The most disturbing thing is that you can't figure out what will happen, you can't even make plans.
Though the government claims that they are only targeting supporters of Gulen, who lives in self-imposed exile in a Pennsylvania mansion, critics say the purges are a smokescreen for an attack on any critics of the government. Many liberals, terrified they'll be detained or banned from doing their jobs, are making plans to flee the country.
"This is the first time I've started thinking maybe I should leave," said Burcu, an academic living in Istanbul. "I suffer from the termination of freedom to work, speak, and even go abroad now. It's completely unstable. That is the most disturbing thing: that you can't figure out what will happen, that you can't even make plans."
After google imaging every country in South and Central America, my friend eventually settled on Costa Rica. There are beaches and Americans there, he reasoned, and where you have beaches and Americans, there will be work in bars. But others—especially academics—want to move somewhere they can find work in their field. For most, that means Western Europe or the US—neither of which are particularly keen on handing out visas to Turks.
"I wouldn't leave Turkey for just any country whatsoever. Hungary, Russia, and Belarus are no better. I would like to go to Western Europe, possibly back to Britain," said Ali, a policy analyst at a think tank who did his master's degree in the UK. "I feel more at home there. July the 15 [the night of the coup] was a good reminder of why I'd really like to get out again. I used to criticize the government openly... but with the state of emergency and the suspension of the European Convention on Human Rights, I think the atmosphere is too intimidating."
It's a strange position to be in. On one hand, middle-class liberals in Istanbul aren't living in a war zone. Their life isn't in direct danger. But the fear of arrest and the pervasive, haunting feeling of being watched—having to constantly self-censor everything you say and write—is grinding. For most, though, it's not strong enough grounds to get political asylum in the West. They have to find another way out.

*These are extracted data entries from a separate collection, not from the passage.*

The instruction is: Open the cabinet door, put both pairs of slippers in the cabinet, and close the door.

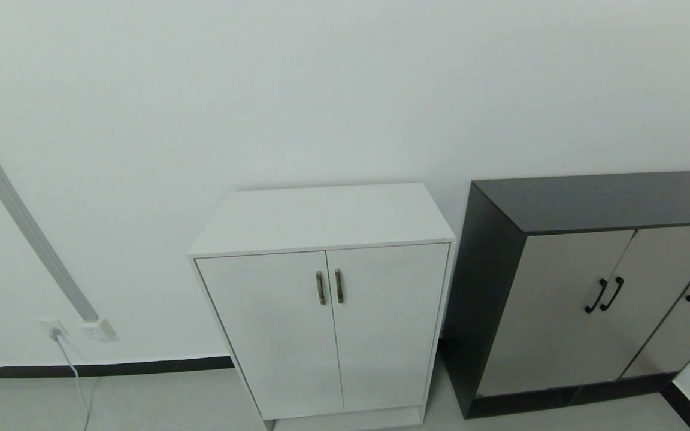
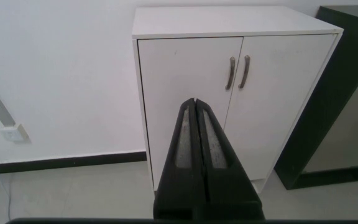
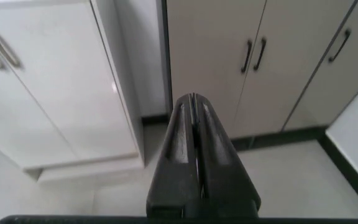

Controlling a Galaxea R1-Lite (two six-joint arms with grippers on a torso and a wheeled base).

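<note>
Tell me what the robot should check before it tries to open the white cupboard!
1. White cabinet fully shut, ready to be opened: ok.
2. Handles free, with nothing hanging on them: ok.
3. Left gripper empty: ok, it is shut on nothing.
4. Left gripper open enough to take a handle: not ok, it is shut.
5. Left gripper close to the handles: not ok, it is well apart from the white cabinet.
6. Right gripper empty: ok, it is shut on nothing too.
7. Which cabinet is meant: cannot tell, a dark cabinet stands right beside the white one.
</note>
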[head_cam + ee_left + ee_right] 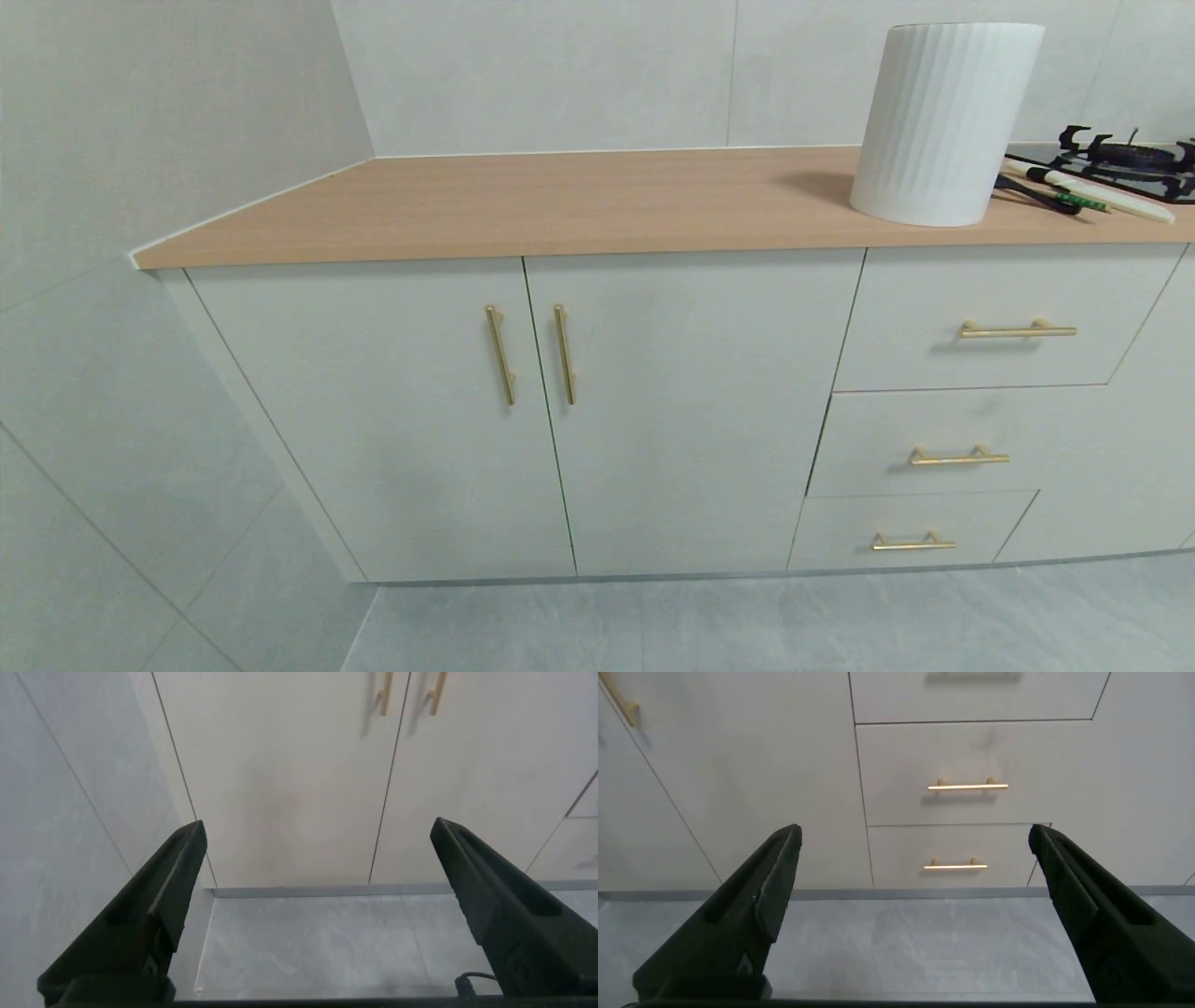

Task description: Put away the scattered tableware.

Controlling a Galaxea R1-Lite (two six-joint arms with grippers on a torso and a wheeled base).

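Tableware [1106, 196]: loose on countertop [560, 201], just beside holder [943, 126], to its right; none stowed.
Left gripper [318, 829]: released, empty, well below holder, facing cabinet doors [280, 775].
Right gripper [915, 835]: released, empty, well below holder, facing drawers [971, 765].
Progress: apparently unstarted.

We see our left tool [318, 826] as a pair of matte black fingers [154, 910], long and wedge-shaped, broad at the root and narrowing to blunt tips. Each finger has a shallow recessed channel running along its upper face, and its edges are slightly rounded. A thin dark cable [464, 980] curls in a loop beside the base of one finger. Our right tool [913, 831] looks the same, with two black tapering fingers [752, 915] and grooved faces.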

"I just feel disillusioned. I don't want to be this involved in politics," said Mert, an academic, sitting in a cafe on Istanbul's European side. "You can only fight so much. After a point, you start thinking that living your life the way you want is a political statement in itself. It's ridiculous."
For many, the desire to leave is driven by a feeling that things are about to get a lot worse. On the night of the coup, almost 300 soldiers, civilians, and policemen died. F-16 jets bombed government buildings in Ankara, and attack helicopters strafed the streets with bullets, mowing down anyone in their way. On the Bosphorus Bridge, where coup plotters had parked tanks to stop cars crossing to Europe from Asia, pro-government protesters allegedly beheaded a soldier.

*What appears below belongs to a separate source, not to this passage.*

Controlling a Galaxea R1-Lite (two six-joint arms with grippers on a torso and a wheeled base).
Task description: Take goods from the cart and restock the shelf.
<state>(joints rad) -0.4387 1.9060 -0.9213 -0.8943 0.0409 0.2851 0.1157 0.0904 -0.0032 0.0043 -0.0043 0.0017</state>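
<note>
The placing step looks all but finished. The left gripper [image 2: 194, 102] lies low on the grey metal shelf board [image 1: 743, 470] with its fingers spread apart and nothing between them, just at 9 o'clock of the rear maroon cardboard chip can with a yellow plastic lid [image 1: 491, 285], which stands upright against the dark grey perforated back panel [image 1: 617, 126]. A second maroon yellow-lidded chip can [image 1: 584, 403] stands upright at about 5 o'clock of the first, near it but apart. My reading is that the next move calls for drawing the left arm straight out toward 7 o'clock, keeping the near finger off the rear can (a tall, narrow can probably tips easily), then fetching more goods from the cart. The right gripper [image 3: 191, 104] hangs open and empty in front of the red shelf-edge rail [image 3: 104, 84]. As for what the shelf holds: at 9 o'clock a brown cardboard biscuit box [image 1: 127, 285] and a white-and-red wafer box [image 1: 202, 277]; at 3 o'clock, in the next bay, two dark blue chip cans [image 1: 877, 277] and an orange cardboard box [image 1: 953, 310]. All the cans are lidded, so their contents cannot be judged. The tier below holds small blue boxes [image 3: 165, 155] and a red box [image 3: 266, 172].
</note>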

Many of the army recruits who were on the streets on the night of the coup have since claimed they had no idea they were part of a plot to overthrow the government and had been told they were taking part in a military exercise.
No one knows whether the president will use this period to reconcile with his critics, or use the state of emergency to make a grab for power. Such a move could trigger a second coup attempt or even lead to civil war.
Ayhan couldn't wait to find out which way it would go. A few days after the failed coup, his name appeared on a list of journalists suspected of supporting the plotters—a claim he denies. He knew he had to get out.
Avoiding the airports for fear of detention, he managed to escape the country. "It's not safe," he said, from a secret location. "Whatever you write, they make a case against you. It's not possible for me to work any longer. It's very difficult for those who believe in democracy and for liberals who side with the standards of the EU."
Back on the balcony in Istanbul, my friend was looking on Skyscanner for flights to Costa Rica. They were expensive—more than three times the average monthly Turkish wage. The Americans on the beaches would have to wait.